Comment 2 for bug 2053034

Revision history for this message
Kevin W Monroe (kwmonroe) wrote : Re: A Calico Pod is stuck waiting during deployment, unable to reach the ip of a deleted node

Correct, the calicoctl errors are famous red herrings (esp while the cluster is coming up), but they aren't the root cause. You were in the right spot with the cloud controller logs. Here's the key bit with more context:

./7/baremetal/pod-logs/kube-system-aws-cloud-controller-manager-cqz49-aws-cloud-controller-manager.log:I0209 04:26:39.871909 1 node_controller.go:415] Initializing node ip-172-31-33-226.ec2.internal with cloud provider
./7/baremetal/pod-logs/kube-system-aws-cloud-controller-manager-cqz49-aws-cloud-controller-manager.log:I0209 04:26:40.415003 1 node_controller.go:415] Initializing node ip-172-31-38-62.ec2.internal with cloud provider
./7/baremetal/pod-logs/kube-system-aws-cloud-controller-manager-cqz49-aws-cloud-controller-manager.log:I0209 04:26:40.771236 1 node_controller.go:415] Initializing node ip-172-31-41-51.ec2.internal with cloud provider
./7/baremetal/pod-logs/kube-system-aws-cloud-controller-manager-cqz49-aws-cloud-controller-manager.log:I0209 04:26:41.025044 1 node_controller.go:415] Initializing node ip-172-31-42-39.ec2.internal with cloud provider
./7/baremetal/pod-logs/kube-system-aws-cloud-controller-manager-cqz49-aws-cloud-controller-manager.log:I0209 04:26:41.428263 1 node_controller.go:415] Initializing node ip-172-31-37-35 with cloud provider

See that last line?
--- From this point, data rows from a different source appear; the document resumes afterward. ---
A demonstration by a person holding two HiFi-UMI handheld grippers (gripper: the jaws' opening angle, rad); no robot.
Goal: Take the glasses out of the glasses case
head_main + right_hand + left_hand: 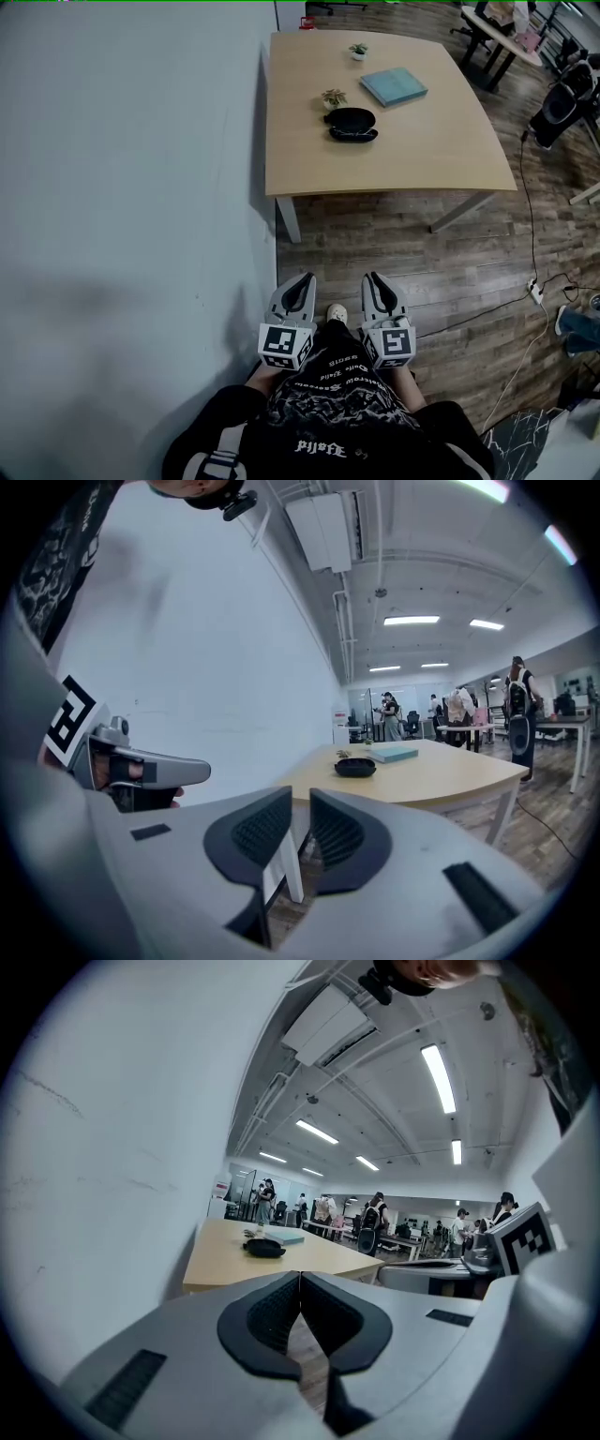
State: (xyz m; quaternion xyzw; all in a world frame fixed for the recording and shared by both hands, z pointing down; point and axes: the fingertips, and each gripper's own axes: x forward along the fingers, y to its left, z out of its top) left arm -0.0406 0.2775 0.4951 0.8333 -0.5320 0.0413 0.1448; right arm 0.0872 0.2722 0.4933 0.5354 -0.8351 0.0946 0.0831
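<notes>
Open office with a wood-plank floor [422, 272] and a grey wall [131, 187] at 9 o'clock. The table [394, 159] stands at 12 o'clock, well apart from both grippers. The black glasses case [352, 123] lies on it, at 7 o'clock of a teal book [394, 85] and just beside a small plant [334, 97]. Left gripper [298, 292]: fingers closed together, nothing between them. Right gripper [380, 291]: fingers slightly apart, nothing between them.
</notes>
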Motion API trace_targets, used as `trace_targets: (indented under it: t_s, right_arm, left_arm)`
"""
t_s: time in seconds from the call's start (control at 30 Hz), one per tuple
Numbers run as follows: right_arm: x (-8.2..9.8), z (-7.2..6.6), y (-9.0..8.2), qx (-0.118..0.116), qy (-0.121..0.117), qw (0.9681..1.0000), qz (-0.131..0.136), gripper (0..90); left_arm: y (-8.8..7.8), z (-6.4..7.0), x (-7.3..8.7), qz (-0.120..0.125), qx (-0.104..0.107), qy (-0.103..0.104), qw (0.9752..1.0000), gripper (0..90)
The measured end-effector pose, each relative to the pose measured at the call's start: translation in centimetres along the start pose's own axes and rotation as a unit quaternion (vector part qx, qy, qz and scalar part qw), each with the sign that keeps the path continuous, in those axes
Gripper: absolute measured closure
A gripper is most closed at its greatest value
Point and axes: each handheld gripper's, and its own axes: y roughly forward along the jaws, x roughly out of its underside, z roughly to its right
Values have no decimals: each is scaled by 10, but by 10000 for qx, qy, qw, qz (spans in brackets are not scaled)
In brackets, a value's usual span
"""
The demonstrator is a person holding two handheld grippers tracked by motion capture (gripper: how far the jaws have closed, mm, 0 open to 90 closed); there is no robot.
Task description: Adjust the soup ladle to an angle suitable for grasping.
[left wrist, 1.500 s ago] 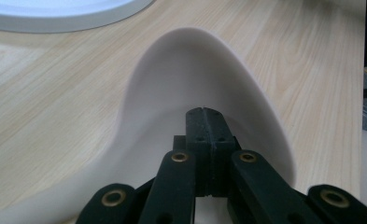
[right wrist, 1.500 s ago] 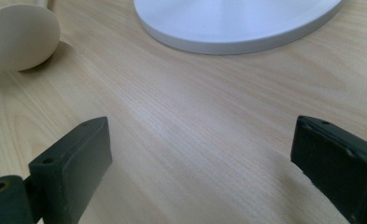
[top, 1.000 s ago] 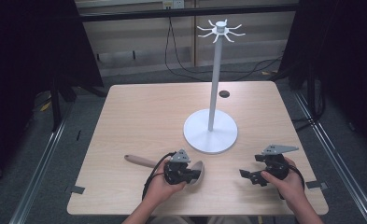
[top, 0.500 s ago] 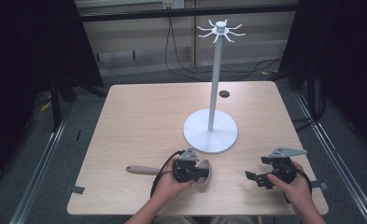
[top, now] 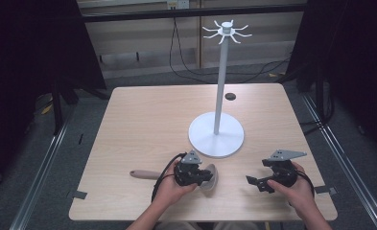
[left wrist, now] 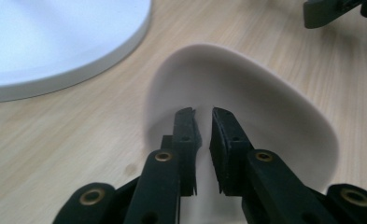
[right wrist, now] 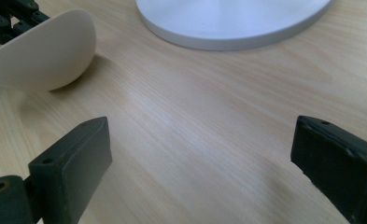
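The wooden table [top: 143, 120] carries a white hook stand [top: 217, 134] at frame centre. The spoon [top: 147, 174], pale bowl and wooden handle, lies in the lower centre. The left gripper [top: 201, 176] sits over the bowl; its jaws have just been opening slightly, nothing pinched between them. The right gripper [top: 254, 182], lower right, hangs released. Judged step: regrasping the spoon; next, close on the rim.

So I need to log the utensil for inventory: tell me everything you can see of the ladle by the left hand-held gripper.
The ladle has a smooth, matte, off-white bowl, plastic or silicone by its look, and a tan, wood-like handle. It lies on the wooden table near the front edge, handle pointing left, bowl just in front of the white stand's round base. The left hand-held gripper reaches into the bowl, jaws slightly parted; whether they pinch it is unclear.
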Motion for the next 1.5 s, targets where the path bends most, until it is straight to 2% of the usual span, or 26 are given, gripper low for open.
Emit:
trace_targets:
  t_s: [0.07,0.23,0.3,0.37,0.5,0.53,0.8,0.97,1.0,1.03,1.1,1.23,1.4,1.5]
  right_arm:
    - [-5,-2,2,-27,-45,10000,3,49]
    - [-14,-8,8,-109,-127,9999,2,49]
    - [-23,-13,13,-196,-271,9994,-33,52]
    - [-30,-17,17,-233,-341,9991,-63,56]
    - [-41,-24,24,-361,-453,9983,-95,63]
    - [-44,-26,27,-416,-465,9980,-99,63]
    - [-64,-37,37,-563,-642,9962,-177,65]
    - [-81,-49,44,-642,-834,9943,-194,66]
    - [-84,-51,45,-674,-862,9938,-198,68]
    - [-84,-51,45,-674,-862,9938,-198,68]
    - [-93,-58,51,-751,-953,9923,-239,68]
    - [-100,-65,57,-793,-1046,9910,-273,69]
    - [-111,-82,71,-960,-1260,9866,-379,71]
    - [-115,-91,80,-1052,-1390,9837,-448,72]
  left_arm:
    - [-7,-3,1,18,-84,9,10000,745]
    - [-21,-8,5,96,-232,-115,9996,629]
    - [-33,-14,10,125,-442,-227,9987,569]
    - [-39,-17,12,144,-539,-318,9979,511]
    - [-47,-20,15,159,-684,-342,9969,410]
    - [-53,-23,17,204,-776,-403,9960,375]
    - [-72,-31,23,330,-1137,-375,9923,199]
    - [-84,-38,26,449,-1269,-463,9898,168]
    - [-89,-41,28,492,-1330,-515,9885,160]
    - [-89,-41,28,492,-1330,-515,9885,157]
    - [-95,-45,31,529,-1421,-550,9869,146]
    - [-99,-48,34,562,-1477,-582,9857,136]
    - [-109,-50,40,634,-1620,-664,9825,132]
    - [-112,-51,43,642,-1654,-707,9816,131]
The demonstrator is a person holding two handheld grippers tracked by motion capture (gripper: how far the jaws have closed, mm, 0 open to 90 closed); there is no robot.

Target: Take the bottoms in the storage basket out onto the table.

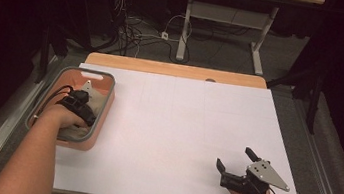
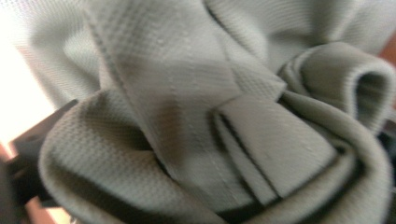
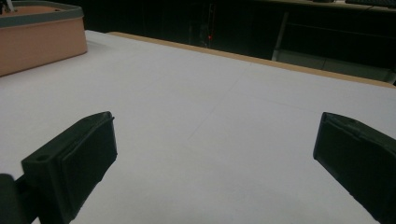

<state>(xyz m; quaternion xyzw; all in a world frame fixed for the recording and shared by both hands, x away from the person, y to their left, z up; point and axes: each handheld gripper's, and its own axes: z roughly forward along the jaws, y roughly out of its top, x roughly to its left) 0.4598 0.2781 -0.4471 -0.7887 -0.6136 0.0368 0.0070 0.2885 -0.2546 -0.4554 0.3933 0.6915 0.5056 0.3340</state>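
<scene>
A salmon-coloured basket [image 1: 106,108] with a grey rim stands at the table's left edge; it also appears at the far left in the right gripper view [image 3: 42,42]. Crumpled grey cloth [image 1: 102,99] lies inside it. My left gripper [image 1: 86,92] points down into the basket. In the left gripper view the folded cloth [image 2: 196,116] bulges between its jaws, which stand wide apart at the frame's edges. My right gripper [image 1: 234,157] rests near the table's front right, open, with only bare white tabletop between its fingers [image 3: 74,163].
The white table top [image 1: 181,123] stretches from the basket to the right edge, with a wooden strip [image 1: 173,69] along its far side. Beyond it are a desk frame [image 1: 230,19] and floor cables [image 1: 133,31].
</scene>
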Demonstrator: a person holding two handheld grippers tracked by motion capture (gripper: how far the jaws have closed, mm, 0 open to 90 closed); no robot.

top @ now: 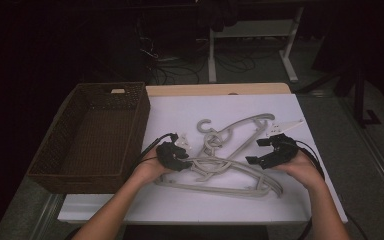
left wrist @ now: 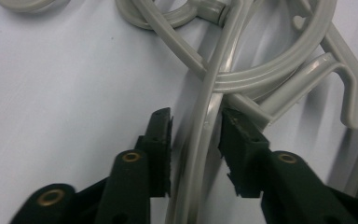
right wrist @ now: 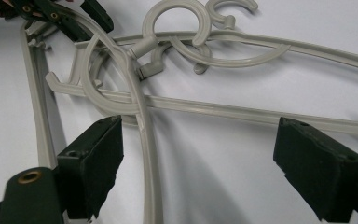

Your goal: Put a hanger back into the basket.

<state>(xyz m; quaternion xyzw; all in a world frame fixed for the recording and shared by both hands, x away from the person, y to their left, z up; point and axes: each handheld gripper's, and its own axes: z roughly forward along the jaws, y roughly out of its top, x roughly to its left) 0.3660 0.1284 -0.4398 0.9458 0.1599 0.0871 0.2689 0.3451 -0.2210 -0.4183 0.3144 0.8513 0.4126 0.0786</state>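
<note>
On the white tabletop, beside the wicker basket, the tangled grey hangers lie between my hands. My right fingers stand wide over one hanger's arm. My left fingers are narrowed around a hanger bar, not quite pressing it.

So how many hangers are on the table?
3, tangled in one pile: the farthest hanger, the middle hanger, and the nearest hanger. The overlap may hide another.
</note>
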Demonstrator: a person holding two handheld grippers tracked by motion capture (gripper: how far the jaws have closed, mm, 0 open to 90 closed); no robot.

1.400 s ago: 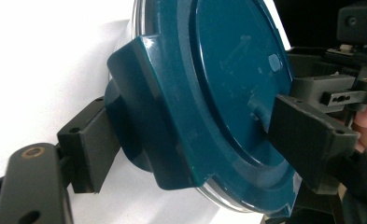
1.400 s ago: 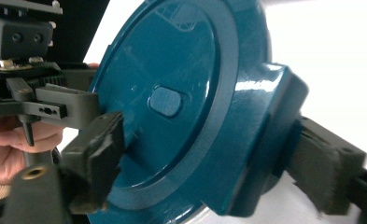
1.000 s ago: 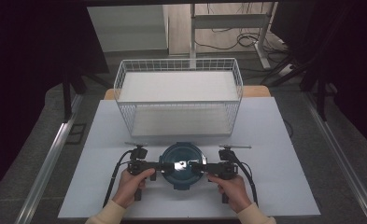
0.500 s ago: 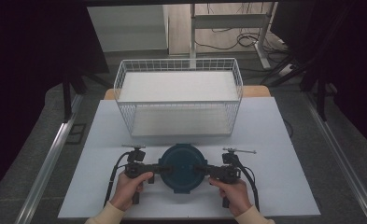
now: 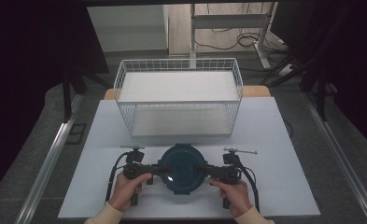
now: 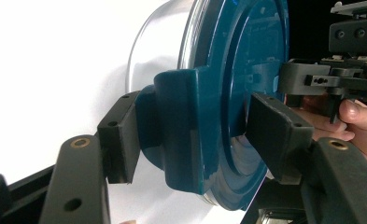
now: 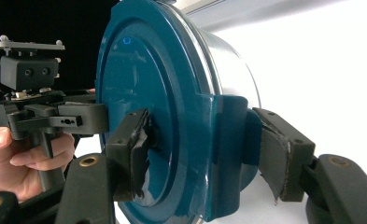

Good nodes look like this:

Initializing node ip-172-31-33-226.ec2.internal with cloud provider

Our failing node looks like this:

Initializing node ip-172-31-37-35 with cloud provider

AWS nodes should be fully qualified, so the c-c-m is correctly telling us that the short hostname is not found:

E0209 04:26:40.414974 1 node_controller.go:229] error syncing 'ip-172-31-37-35': failed to get provider ID for node ip-172-31-37-35 at cloudprovider: failed to get instance ID from cloud provider: instance not found, requeuing

External cloud providers (like aws) will taint nodes with a NoSchedule effect until they are initialized. Since this never happens for the 37.35 node, the taint remains and no pods can be scheduled. That's the root cause for calico being upset -- it can't deploy the calico resources to that node because it's not schedulable.

Unfortunately, I can't see where this short hostname is coming from. cloud-init logs clearly show the fqdn being set as the hostname, yet kube-api-server logs clearly show checks against the short name (e.g. URI="/api/v1/nodes/ip-172-31-37-35?timeout=10s"). Couple ideas:

1. Some other co-located charm is altering the hostname between cloud-init and k8s bringup (i see calico, containerd, filebeat, ntp, telegraf, and ubuntu-advantage subordinates on the k-c-p/0 unit).

2. The aws-cloud-provider charm is somehow not getting the provider-id correct for k-c-p/0 (the leader, fwiw) and is causing c-c-m to look for an incorrect node name.

3. The DNS resolver wasn't ready when k8s came up, and the 'dn' part of 'fqdn' wasn't available.

One thing I can say with a high degree of certainty is that this isn't a bug in the calico charm, and we haven't seen this with dozens of charmed k8s aws runs over the last few weeks. I'm adding aws-cloud-provider as an affected project and targeting 1.29+ck1, but I'm not sure if there's actually a todo for that charm either. Hopefully a simpler reproducer will reveal itself.